World Health Organization Seeks Eradication of Polio by 2005
By LAWRENCE K. ALTMAN
ENEVA, July 29 Preparing for
the end of polio, the World Health Organization is focusing on learning where
stocks of the virus exist and encouraging laboratories to tighten controls to
prevent accidental release, officials said here today.
The W.H.O. aims to eradicate polio by 2005, and its new director, Dr. Jong
Wook Lee, declared today that goal "is a doable job," but that the organization
needs $210 million to sustain the effort.
So far this year, only 235 cases of paralytic polio have been reported.
Nearly all are from India, Nigeria and Pakistan.
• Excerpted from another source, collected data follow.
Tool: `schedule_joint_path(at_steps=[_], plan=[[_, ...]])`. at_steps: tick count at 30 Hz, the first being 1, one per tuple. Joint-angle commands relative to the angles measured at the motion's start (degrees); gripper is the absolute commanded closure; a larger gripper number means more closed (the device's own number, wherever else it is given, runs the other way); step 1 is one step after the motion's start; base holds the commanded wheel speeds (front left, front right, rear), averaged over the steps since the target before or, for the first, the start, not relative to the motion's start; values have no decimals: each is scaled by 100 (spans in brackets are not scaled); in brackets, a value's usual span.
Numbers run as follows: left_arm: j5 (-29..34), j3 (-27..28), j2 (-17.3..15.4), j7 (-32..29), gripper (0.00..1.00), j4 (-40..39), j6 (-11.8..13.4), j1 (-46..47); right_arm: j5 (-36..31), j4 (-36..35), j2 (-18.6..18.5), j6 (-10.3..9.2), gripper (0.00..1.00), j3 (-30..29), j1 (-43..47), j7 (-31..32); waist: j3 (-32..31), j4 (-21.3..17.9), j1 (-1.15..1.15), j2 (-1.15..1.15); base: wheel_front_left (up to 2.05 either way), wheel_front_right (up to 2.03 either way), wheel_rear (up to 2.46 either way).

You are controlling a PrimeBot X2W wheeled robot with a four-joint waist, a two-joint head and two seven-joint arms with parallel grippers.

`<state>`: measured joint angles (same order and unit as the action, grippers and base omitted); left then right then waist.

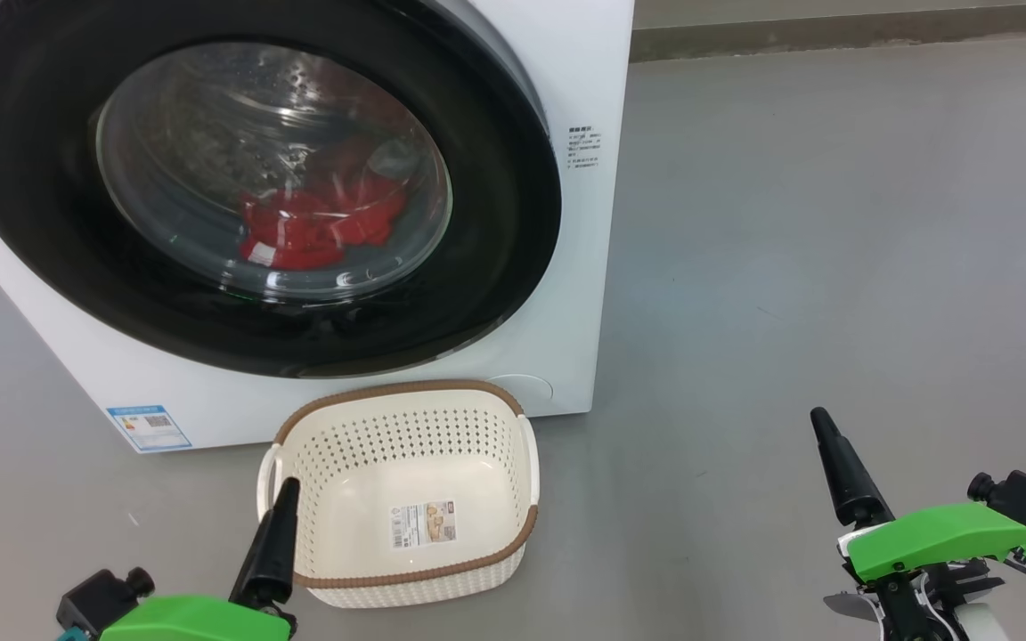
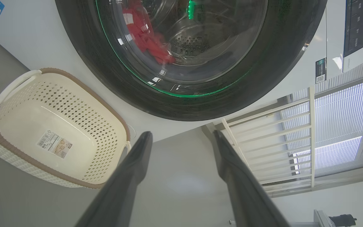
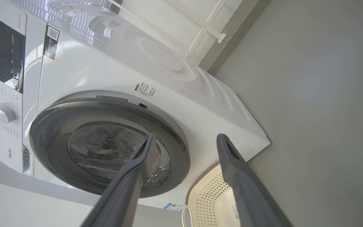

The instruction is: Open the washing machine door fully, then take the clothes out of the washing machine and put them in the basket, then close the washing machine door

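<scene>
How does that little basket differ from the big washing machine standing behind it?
The basket is small and open-topped; the washing machine is far bigger, with its round door looking shut. The basket holds only a label sticker; the washing machine has red clothes inside, seen through the door. The basket's rim is brown; the washing machine's door rim is glossy black. Both are whitish and stand on the grey floor.

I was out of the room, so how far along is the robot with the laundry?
Nothing looks done: the door looks shut, the red clothes lie behind its glass, the basket is empty. In hand: nothing; the left gripper and right gripper are open, holding nothing. Opening, unloading and closing are all left.
</scene>
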<state>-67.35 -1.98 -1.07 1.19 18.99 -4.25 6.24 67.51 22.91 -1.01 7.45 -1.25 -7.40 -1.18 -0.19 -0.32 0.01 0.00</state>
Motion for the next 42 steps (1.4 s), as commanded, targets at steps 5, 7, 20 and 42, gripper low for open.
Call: schedule_joint_path(at_steps=[5, 7, 20, 42], plan=[[591, 3, -92, 153, 0, -169, 93, 328, -660, -209, -69, 1, 0, 13, -348, -151, -11, 2, -1, 0, 0, 0, 0], [750, -16, -93, 187, 0, -162, 110, 354, -835, -232, -72, 1, 0, 18, -370, -185, -16, 5, -1, 0, 0, 0, 0], [1545, -112, -102, 389, 0, -144, 191, 513, -1853, -343, -91, 2, 0, 107, -506, -387, -29, 36, -1, 0, 0, 0, 0], [3144, -272, -132, 775, 0, -184, 370, 718, -3447, -333, -129, 2, 0, 250, -758, -775, -189, 95, -1, 0, 0, 0, 0]])
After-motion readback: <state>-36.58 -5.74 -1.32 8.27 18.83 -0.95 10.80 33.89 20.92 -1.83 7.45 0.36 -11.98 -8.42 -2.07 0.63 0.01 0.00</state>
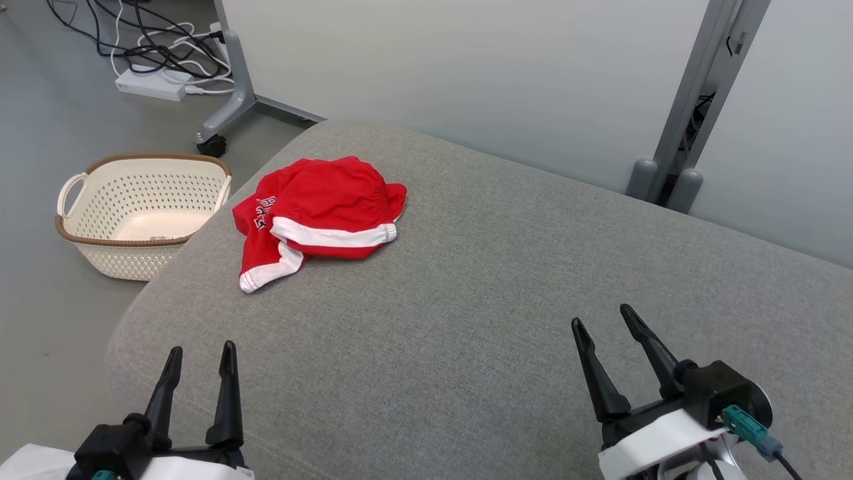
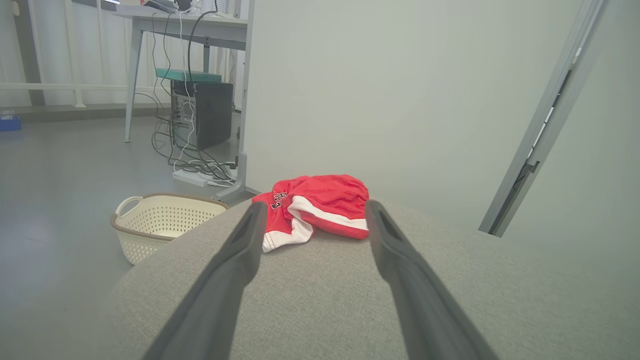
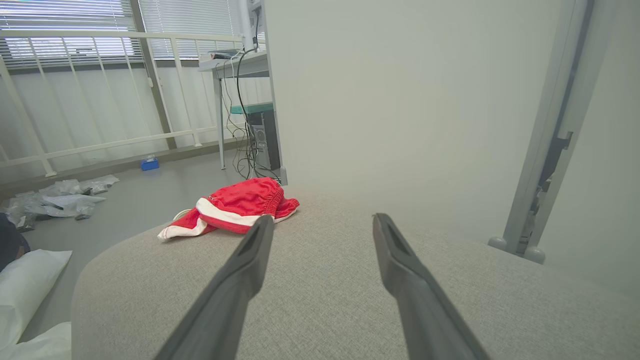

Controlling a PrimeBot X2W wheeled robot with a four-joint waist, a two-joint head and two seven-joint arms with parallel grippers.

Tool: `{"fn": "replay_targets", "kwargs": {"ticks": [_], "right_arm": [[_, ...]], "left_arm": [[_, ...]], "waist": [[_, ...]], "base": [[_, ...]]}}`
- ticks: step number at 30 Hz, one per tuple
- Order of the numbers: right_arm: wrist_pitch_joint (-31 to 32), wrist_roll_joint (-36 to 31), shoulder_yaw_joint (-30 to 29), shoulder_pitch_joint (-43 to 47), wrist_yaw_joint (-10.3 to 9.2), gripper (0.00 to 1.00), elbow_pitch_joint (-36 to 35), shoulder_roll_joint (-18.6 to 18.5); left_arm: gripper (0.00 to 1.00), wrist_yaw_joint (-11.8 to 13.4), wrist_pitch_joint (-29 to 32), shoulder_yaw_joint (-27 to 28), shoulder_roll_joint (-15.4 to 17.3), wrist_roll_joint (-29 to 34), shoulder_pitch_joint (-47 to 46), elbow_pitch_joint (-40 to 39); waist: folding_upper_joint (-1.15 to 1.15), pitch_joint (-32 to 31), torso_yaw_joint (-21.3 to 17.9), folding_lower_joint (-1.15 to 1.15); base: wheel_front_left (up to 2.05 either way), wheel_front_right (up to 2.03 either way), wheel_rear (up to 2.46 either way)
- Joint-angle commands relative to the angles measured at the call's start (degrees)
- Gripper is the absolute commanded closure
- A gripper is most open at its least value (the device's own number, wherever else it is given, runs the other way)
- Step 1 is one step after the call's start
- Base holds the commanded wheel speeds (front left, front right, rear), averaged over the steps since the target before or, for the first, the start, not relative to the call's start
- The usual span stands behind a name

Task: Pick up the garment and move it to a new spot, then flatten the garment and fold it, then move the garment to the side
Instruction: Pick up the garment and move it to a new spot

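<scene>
Both hands are wide open and hold nothing. The left hand point(image 1: 203, 348) and the right hand point(image 1: 601, 316) hover over the grey cushion point(image 1: 466, 300), on its part far from the basket point(image 1: 153, 158). The red shorts point(image 1: 320, 207), with white trim, lie crumpled on the cushion's corner nearest to the basket, which stands on the floor just beside that corner.

I judge that the first step, the pick-up, is not yet begun. The next move calls for a reach toward the basket corner. The left hand is on the basket's side, so it seems better placed. It should pinch a thick fold or the waistband, not only the top layer.

Some letters point(image 1: 265, 208) are printed on the shorts, on the part facing the basket. Folds hide part of them, and I cannot read the word.
</scene>
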Motion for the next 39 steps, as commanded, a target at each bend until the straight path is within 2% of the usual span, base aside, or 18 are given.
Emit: {"fn": "replay_targets", "kwargs": {"ticks": [1,13,23,28,34,39], "right_arm": [[0.01,-0.21,0.12,-0.8,0.01,0.0,0.43,-0.37],[0.01,0.3,-0.2,0.61,0.01,0.0,0.1,-0.37],[0.01,-1.87,-2.43,3.37,0.01,0.0,-2.02,-0.33],[0.01,-3.26,-1.64,1.03,0.01,0.0,-4.41,-1.48],[0.01,-4.06,1.1,-4.8,0.01,0.0,-7.66,-4.34],[0.01,-3.93,2.42,-9.19,0.01,0.0,-9.07,-5.63]], "left_arm": [[0.0,0.31,-0.22,0.24,0.19,-0.24,0.77,-0.26],[0.0,-0.16,-0.22,0.43,0.19,0.64,0.17,-0.13],[0.0,-1.7,-0.22,0.72,0.2,2.71,-3.32,-1.93],[0.0,-2.57,-0.22,4.32,0.35,3.95,-9.15,-2.83],[0.0,-3.12,-0.2,8.79,3.64,3.38,-20.21,1.47],[0.0,-3.11,-0.16,7.21,9.33,4.75,-30.57,13.55]], "waist": [[0.0,-0.05,-0.05,0.0],[0.0,-1.05,-0.87,0.0],[0.0,-0.71,-0.64,0.0],[0.0,3.8,-3.96,0.0],[0.0,11.14,-8.77,0.0],[0.0,15.57,-11.83,0.0]], "base": [[0.0,0.0,0.0],[0.0,0.0,0.0],[0.0,0.0,0.0],[0.0,0.0,0.0],[0.0,0.0,0.0],[0.0,0.0,0.0]]}}
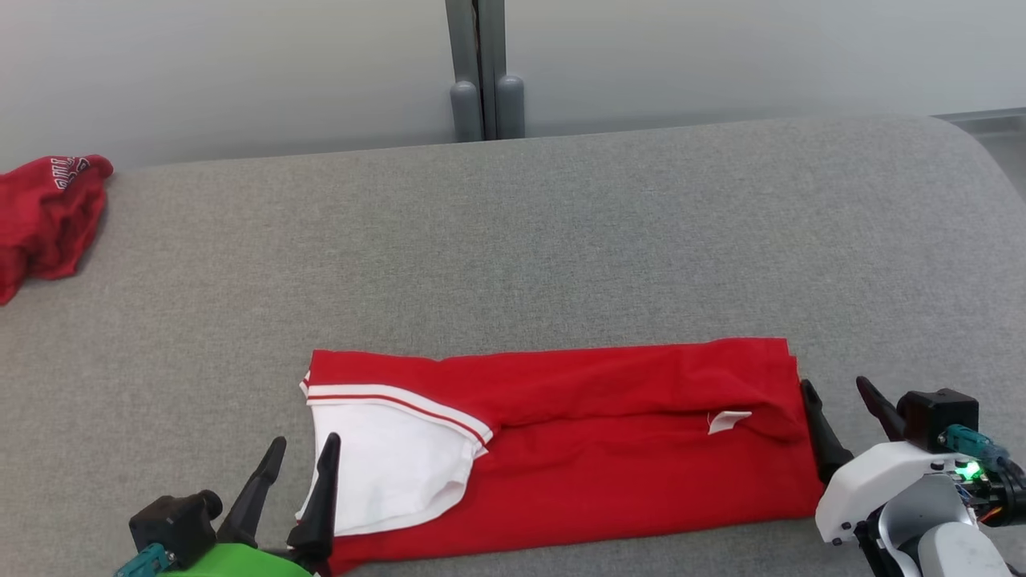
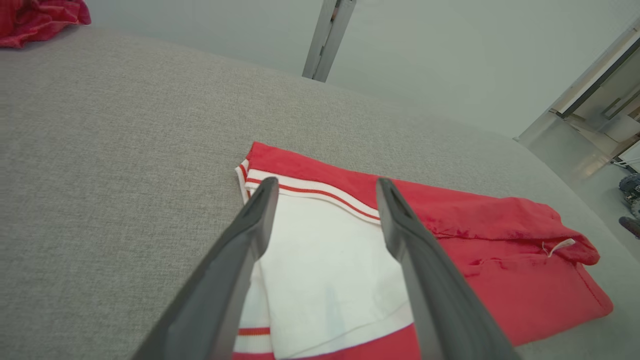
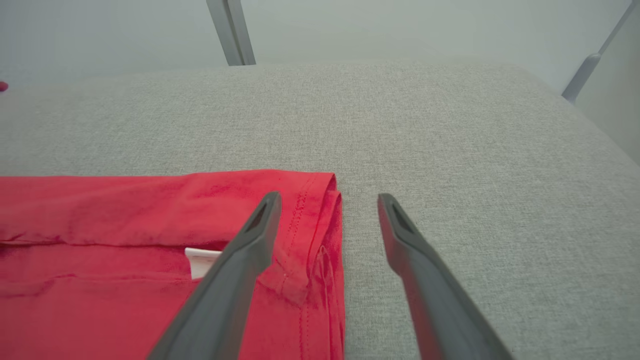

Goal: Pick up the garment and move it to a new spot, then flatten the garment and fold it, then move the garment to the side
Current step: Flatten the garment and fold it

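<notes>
Reading from the left, you meet white lettering on a crumpled red cloth [image 1: 48,216] at 10 o'clock in the head view. It is bunched up, and the words cannot be made out.

The left gripper [image 1: 306,439] sits at 7 o'clock with its fingers spread and nothing pinched between them. In the left wrist view this gripper [image 2: 326,181] frames the garment's [image 2: 450,250] white panel [image 2: 325,260]. You cannot tell whether the fingers touch the cloth.

The garment [image 1: 601,433] lies at 6 o'clock on the grey woven surface [image 1: 561,240], near its front edge. It is folded into a long flat band that runs from one gripper to the other. The cloth is thin and red, with soft creases. At the left end the white panel [image 1: 385,465] is edged with red-and-white ribbed trim.

Toward the right end a small white label [image 1: 728,421] sticks out of a fold, too small for any print to be read.

The right gripper [image 1: 834,383] sits at 4 o'clock, its fingers also parted and holding nothing. In the right wrist view this gripper [image 3: 328,196] has one finger over the garment's [image 3: 125,225] stitched hem and the other over bare grey weave [image 3: 475,175].
</notes>
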You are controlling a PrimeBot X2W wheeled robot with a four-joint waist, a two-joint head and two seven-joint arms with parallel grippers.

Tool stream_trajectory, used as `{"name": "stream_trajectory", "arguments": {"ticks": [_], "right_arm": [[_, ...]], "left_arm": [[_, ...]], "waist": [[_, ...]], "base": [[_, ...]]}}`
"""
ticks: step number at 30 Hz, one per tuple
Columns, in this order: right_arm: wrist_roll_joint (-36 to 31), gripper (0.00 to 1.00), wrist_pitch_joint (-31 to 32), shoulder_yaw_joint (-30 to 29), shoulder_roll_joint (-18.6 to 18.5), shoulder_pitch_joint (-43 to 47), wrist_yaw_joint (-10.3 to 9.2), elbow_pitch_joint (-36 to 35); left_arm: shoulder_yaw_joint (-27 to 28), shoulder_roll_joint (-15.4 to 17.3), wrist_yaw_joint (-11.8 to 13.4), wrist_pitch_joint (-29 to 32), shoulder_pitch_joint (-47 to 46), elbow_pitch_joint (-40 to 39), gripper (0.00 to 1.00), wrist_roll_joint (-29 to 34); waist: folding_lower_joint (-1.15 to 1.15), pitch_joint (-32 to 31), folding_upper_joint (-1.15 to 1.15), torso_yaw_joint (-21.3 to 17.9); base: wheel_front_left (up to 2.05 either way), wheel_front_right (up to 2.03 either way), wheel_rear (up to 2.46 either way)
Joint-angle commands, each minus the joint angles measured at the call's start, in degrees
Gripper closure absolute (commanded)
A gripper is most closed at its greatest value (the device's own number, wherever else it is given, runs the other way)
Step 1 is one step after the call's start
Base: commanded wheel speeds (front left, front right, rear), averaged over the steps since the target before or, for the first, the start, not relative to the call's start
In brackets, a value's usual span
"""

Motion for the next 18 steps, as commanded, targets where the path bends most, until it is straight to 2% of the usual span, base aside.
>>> {"name": "stream_trajectory", "arguments": {"ticks": [1, 7, 18], "right_arm": [[-0.17, 0.0, 0.33, 0.16, 0.27, 0.41, -0.07, 0.7], [-1.91, 0.0, -1.39, 0.14, 0.64, -2.74, -0.07, 5.7], [-6.59, 0.0, -8.47, -4.03, 0.96, -7.75, -0.07, 21.3]], "left_arm": [[1.16, -1.19, -0.31, 0.01, 1.17, -0.09, 0.0, 1.2], [4.37, -4.99, -1.91, 0.0, 2.49, 0.68, 0.0, 4.34], [7.02, -7.14, -4.04, -0.01, 2.71, 3.17, 0.0, 8.19]], "waist": [[0.0, -0.89, 0.0, 0.69], [0.0, -1.08, 0.0, 1.53], [0.0, 1.06, 0.0, 4.08]], "base": [[0.0, 0.0, 0.0], [0.0, 0.0, 0.0], [0.0, 0.0, 0.0]]}}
These countries are expected to
immunize 175 million children by the end of the year.
The cases this year represent a 99 percent reduction from 350,000 cases in
125 countries when the W.H.O. undertook polio eradication in 1988. So far the
program has cost $3 billion through support from the W.H.O., Unicef, the Centers
for Disease Control and Prevention in Atlanta, Rotary International and other
partners.
As long as a single case exists, the crippling disease can spread within a
country and be exported, said Dr. David L. Heymann, the epidemiologist appointed
by Dr. Lee to eradicate polio. Dr. Heymann led the W.H.O. team that fought the
epidemic of SARS last spring.
The risk of the polio virus getting loose is one reason why W.H.O. has asked
countries to conduct inventories to determine which of their laboratories have
kept polio virus in freezers. So far 80 countries have provided such lists..
Oman and Vietnam have destroyed all known domestic stocks of the virus. Many
laboratories in Albania, Bahrain, Cambodia, Hong Kong, Mongolia, Morocco, New
Zealand and Singapore have destroyed polio stocks as well, although the W.H.O.
had not required them to do so.
Even if the W.H.O. stops transmission of polio, many countries are expected
to continue polio immunizations until they are confident that the virus is not
lurking undetected. Because polio virus is needed to manufacture the vaccine, a
number of countries will need to maintain stocks of polio virus, Dr. Heymann
said in an interview.
The W.H.O., a United Nations agency, is encouraging laboratories to destroy
stocks of polio virus unless they are conducting priority scientific projects or
have a clear scientific reason for keeping the virus.
Also, to help prevent accidental infection or escape of the virus, the W.H.O.
is encouraging scientists to work with polio only in laboratories that are rated
as P-3, the second strictest of the four levels of bio-security.
Chris Wolff, a member of Dr. Heymann's team, said that in asking countries
for an inventory, "W.H.O. is trying to make the laboratory community aware of
the implications of holding stocks of polio virus."
Dr. Bruce Aylward, another polio expert at W.H.O., said that obtaining
reliable inventories "is proving to be a big logistical challenge but very
definitely a manageable one."
The 235 case total reported so far this year is the second lowest for the
comparable period of any year, and seems to be dropping rapidly, Dr. Lee said.
The fewest cases were the 101 reported in 2001. Last year, the polio
eradication program suffered a serious setback when the worldwide total rose to
1,918. The surge resulted from a large outbreak in Uttar Pradesh in India. Cases
spread to other states, including Gujarat, Rajasthan and West Bengal.
In the last four years, polio has been exported 12 times into areas that had
been polio-free, Dr. Heymann said. Five of the exports came from India.
Of this year's cases, three are believed to be exports to Ghana from Nigeria,
and one to Lebanon from India). It was Lebanon's first case in 10 years.
Epidemiologists are investigating additional possible exported cases in Africa.